WHAT TO WORK ON: Return every line from the one with "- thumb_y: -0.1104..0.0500" through the one with "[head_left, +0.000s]", inclusive, exactly as it appears below.

RECORD EXCERPTS:
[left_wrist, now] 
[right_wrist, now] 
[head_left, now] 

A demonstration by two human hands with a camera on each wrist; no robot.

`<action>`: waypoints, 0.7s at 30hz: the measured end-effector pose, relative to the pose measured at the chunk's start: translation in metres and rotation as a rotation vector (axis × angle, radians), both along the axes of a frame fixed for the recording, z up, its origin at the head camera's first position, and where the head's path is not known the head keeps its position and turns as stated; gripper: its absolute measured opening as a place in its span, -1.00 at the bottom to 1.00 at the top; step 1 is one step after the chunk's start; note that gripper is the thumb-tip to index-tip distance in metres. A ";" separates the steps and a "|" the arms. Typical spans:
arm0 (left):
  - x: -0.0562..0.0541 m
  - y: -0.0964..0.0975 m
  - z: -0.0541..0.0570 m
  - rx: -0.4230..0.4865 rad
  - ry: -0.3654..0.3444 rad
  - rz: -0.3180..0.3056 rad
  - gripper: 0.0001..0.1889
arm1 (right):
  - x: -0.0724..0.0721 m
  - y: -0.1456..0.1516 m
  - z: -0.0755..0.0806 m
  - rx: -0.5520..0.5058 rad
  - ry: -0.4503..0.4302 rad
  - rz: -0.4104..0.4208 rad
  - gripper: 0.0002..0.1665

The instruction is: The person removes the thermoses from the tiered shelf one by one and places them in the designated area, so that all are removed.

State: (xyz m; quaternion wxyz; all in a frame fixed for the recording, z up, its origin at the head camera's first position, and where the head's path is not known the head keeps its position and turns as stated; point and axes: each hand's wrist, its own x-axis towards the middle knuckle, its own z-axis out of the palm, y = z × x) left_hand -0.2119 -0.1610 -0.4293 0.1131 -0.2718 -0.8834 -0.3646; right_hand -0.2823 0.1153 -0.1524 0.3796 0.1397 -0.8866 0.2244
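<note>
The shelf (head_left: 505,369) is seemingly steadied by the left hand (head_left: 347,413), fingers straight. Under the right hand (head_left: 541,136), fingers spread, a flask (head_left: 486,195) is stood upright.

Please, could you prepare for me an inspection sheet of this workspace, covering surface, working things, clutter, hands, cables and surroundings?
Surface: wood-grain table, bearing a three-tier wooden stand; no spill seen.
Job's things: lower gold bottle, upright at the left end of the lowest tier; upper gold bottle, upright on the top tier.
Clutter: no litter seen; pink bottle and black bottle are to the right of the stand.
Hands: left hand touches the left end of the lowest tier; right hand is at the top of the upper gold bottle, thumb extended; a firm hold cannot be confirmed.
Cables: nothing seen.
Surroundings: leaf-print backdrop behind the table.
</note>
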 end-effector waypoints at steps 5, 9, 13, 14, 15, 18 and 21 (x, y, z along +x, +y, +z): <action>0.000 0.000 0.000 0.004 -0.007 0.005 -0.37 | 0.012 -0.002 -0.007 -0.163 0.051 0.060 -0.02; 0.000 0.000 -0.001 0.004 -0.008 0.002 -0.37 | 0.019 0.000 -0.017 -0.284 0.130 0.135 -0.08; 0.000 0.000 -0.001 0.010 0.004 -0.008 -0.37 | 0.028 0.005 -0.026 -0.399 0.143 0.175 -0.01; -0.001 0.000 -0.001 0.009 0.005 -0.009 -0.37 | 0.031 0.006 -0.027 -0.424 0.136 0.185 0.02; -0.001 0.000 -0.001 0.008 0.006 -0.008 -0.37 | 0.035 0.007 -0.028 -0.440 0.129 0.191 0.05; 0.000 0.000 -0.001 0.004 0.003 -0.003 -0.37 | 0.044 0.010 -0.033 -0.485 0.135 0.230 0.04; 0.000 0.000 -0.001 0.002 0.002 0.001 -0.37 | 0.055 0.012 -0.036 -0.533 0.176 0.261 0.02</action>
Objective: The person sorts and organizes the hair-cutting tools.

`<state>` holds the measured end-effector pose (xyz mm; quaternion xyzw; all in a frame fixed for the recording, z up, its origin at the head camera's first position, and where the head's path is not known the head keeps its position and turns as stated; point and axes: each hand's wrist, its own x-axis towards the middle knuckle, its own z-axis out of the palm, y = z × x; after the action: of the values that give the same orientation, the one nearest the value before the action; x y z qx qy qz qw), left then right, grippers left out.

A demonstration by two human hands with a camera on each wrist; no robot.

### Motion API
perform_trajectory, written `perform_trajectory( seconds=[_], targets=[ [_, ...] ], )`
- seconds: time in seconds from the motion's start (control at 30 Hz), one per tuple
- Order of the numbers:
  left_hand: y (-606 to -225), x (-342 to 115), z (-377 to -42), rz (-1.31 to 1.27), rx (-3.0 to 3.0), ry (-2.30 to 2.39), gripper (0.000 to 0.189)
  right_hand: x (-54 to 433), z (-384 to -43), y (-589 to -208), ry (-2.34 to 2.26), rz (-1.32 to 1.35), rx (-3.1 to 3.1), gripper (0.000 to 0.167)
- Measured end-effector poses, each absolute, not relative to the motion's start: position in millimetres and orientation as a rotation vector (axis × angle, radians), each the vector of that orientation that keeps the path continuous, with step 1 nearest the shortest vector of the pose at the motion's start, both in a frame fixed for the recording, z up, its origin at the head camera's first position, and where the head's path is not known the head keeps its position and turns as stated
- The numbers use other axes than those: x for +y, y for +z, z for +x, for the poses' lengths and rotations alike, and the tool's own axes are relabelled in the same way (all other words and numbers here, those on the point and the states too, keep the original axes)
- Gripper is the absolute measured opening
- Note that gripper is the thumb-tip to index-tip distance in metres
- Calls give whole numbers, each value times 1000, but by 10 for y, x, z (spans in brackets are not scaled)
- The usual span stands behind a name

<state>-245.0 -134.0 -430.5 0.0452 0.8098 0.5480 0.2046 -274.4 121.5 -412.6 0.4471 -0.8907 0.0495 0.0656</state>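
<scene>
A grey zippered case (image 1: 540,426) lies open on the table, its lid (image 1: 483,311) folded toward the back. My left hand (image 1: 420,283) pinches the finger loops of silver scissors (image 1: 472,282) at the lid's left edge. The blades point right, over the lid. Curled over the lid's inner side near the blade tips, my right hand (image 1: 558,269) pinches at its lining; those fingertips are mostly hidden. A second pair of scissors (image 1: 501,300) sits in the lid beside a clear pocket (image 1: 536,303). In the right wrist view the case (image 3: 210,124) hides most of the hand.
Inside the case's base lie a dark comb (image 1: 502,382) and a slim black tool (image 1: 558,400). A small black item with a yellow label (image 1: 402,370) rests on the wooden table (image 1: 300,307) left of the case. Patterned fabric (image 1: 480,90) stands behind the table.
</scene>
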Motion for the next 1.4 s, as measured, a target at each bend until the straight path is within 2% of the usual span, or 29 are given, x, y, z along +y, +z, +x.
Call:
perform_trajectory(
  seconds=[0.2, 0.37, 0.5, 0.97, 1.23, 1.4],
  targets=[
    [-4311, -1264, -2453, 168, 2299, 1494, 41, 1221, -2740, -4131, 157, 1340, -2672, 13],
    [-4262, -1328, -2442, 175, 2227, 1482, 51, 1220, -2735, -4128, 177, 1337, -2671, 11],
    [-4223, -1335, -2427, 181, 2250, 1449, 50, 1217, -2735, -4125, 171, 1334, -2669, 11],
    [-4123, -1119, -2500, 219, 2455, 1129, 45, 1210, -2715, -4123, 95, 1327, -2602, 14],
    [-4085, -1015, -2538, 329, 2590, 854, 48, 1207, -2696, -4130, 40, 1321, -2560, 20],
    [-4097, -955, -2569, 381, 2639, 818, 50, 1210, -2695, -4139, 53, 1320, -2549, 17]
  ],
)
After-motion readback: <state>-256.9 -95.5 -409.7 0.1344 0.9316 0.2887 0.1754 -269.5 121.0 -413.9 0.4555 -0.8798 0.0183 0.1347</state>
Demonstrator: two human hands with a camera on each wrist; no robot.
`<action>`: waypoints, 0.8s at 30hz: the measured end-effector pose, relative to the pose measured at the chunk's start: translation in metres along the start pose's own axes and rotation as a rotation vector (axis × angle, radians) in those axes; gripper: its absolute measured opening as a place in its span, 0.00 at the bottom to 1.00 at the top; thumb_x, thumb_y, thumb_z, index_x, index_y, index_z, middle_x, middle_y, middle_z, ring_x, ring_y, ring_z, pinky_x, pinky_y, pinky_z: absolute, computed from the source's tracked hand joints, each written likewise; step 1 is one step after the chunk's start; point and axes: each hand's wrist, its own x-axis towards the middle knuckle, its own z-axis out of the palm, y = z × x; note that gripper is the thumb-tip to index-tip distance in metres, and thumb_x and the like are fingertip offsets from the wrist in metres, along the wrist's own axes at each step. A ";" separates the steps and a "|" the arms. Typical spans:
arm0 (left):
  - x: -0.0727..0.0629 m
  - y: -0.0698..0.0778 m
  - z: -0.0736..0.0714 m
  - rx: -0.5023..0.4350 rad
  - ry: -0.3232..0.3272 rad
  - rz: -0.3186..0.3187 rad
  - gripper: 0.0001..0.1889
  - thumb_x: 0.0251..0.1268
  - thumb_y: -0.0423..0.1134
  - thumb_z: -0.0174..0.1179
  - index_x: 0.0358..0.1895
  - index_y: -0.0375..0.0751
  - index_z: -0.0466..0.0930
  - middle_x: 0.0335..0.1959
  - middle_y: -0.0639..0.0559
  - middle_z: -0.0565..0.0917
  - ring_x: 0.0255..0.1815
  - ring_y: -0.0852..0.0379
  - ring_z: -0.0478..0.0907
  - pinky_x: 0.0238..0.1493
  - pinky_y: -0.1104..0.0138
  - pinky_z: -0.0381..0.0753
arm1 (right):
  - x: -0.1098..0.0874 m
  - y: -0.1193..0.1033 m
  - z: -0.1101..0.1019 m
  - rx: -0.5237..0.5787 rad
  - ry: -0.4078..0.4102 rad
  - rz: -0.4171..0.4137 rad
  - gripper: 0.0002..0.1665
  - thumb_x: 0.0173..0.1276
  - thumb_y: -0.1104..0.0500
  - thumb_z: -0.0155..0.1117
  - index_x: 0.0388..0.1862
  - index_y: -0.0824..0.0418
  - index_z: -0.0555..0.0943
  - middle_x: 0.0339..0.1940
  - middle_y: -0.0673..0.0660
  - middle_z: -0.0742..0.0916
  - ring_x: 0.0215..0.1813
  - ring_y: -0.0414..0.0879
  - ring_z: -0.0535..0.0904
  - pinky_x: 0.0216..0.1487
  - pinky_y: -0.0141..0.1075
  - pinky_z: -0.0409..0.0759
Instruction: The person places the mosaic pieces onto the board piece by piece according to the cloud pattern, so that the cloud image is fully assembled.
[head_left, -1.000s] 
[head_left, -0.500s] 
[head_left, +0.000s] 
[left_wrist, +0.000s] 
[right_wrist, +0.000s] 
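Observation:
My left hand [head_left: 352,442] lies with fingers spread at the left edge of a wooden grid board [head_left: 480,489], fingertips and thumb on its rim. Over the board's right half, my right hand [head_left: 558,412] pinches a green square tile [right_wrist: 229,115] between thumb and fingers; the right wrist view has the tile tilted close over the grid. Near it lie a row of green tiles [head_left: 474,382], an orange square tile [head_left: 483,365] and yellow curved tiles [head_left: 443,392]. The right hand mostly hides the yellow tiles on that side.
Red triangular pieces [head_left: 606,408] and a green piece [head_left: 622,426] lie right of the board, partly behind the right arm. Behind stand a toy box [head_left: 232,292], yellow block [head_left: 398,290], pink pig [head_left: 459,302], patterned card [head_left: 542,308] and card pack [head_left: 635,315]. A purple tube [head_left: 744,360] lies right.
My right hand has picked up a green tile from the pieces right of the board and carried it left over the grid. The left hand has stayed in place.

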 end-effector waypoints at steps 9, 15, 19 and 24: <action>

ANSWER BOX:
  - thumb_y: -0.1104..0.0500
  - thumb_z: -0.0155..0.1117
  - index_x: 0.0388..0.1862
  - index_y: -0.0824..0.0418
  - index_z: -0.0555..0.0943
  - middle_x: 0.0339..0.1940
  - middle_y: -0.0673..0.0660
  - middle_z: -0.0742..0.0916
  - ring_x: 0.0215..0.1813
  - ring_y: -0.0414..0.0879
  - ring_z: -0.0535..0.0904
  - pinky_x: 0.0216..0.1487
  - pinky_y: -0.0141..0.1075
  - pinky_z: -0.0409..0.0759
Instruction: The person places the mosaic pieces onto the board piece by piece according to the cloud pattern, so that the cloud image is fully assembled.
[head_left, -1.000s] 
[head_left, -0.500s] 
[head_left, +0.000s] 

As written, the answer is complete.